Are you coming to Australia while you are on this side of the world?
Scott Sumner
Jan 16 2020 at 4:25am
Not this trip.
IVV
Jan 16 2020 at 11:13am
…Isn’t that what Bitcoin does?
(Also, turkey isn’t tasteless if you know what you’re doing with it. Although I suppose the white cage-farmed birds aren’t the best examples of turkey.)
Scott Sumner
Jan 17 2020 at 3:05pm
Bitcoin isn’t money, at least in the sense of “monetary policy”.
IVV
Jan 17 2020 at 3:51pm
True enough. One would think that the way it’s pitched is misleading, then.
bill
Jan 16 2020 at 4:45pm
Excellent post. One could say that the Fed was both the arsonist and fire department in 2008. The evidence that makes sense to me is that the foreclosure crisis really hit once unemployment rose. If the Fed had simply hit a steady 4% NGDP target, there would have been no foreclosure crisis, thus no banking crisis, and so on. Even if somehow a recession (negative RGDP growth) was going to happen in spite of 4% NGDP growth, it’s easy to see that housing prices would have taken a different path if inflation had been in excess of 4% (if the sum is 4%, it’s just math). And if housing prices had held up, then there are fewer foreclosures at any given unemployment rate. Also, back then, I think we tended to speak of 5% as the target for NGDPLT which would have made any crisis even smaller.
nobody.really
Jan 16 2020 at 6:00pm
Please break this down for the layman: What SPECIFIC action should the Fed have taken to achieve a 4% NGDP growth rate? And what action did the Fed take instead?
Here’s my (limited) understanding:
To achieve greater NGDP growth, the Fed would buy back bonds, thereby flooding the market with liquidity and stimulating inflation. As the value of cash fell, firms would have been eager to trade them in for assets–even, perhaps, troubled assets. Problem solved.

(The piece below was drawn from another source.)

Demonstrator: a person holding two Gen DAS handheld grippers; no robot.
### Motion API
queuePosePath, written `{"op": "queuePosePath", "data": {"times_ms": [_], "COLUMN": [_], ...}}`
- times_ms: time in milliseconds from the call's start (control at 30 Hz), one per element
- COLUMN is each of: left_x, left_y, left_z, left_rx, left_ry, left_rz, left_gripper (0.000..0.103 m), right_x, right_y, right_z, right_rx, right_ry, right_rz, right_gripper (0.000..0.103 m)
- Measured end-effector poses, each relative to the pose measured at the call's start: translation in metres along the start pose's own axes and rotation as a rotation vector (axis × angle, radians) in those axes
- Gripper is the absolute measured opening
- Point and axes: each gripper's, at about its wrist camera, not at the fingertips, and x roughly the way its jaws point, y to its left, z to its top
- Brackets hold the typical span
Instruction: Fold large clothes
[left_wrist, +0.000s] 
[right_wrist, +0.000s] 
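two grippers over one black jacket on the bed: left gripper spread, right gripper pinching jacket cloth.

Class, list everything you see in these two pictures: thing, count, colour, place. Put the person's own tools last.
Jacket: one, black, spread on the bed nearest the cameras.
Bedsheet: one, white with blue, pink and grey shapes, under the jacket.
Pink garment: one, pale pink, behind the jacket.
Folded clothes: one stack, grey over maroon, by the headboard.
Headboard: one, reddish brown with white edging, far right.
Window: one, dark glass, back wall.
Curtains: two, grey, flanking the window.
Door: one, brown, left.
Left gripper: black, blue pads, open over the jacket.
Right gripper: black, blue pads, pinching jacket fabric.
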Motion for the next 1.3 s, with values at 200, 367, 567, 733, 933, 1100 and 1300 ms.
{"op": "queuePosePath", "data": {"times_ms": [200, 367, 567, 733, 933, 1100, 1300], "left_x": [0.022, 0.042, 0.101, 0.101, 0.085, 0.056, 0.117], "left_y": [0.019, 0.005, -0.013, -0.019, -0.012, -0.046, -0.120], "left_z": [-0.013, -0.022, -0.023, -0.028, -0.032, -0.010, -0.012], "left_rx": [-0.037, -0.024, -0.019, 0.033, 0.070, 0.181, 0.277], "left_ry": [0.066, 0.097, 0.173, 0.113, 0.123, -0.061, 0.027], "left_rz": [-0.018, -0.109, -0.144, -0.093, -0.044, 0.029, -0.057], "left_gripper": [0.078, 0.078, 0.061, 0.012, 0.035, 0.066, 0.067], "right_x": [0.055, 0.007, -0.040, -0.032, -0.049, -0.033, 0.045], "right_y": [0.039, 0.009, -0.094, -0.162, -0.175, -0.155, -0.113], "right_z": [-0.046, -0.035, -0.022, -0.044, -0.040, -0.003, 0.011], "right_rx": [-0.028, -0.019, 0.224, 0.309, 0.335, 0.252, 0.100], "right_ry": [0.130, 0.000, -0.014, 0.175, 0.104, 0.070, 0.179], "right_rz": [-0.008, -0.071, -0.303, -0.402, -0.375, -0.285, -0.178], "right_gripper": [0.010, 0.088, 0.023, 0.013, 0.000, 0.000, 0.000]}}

Instead, the Fed bought some bonds, but also bought up–well, everything else, which we call Quantitative Easing. Is that so different?
Scott Sumner
Jan 17 2020 at 3:08pm
The most important specific action would be setting a level target for NGDP. After that, adjust the monetary base up or down until expectations of NGDP growth are on target. The specific actions are open market purchases and sales.
bill
Jan 16 2020 at 8:03pm
@nobody really,
Well, to start, instead of raising IOR, which had been 0% for 95 years, they could have cut it to negative 5%. They could have announced a 5% NGDPLT target. Level targeting is more powerful than rate targeting – most people agree on that. Look at the first QE program and see that it could have been designed more like QE3. Improve that QE type from $85 billion per month to one that would have grown exponentially (the monthly amount could increase by 50% every month, for instance) until we were back at the 5% growth level target. I have more ideas.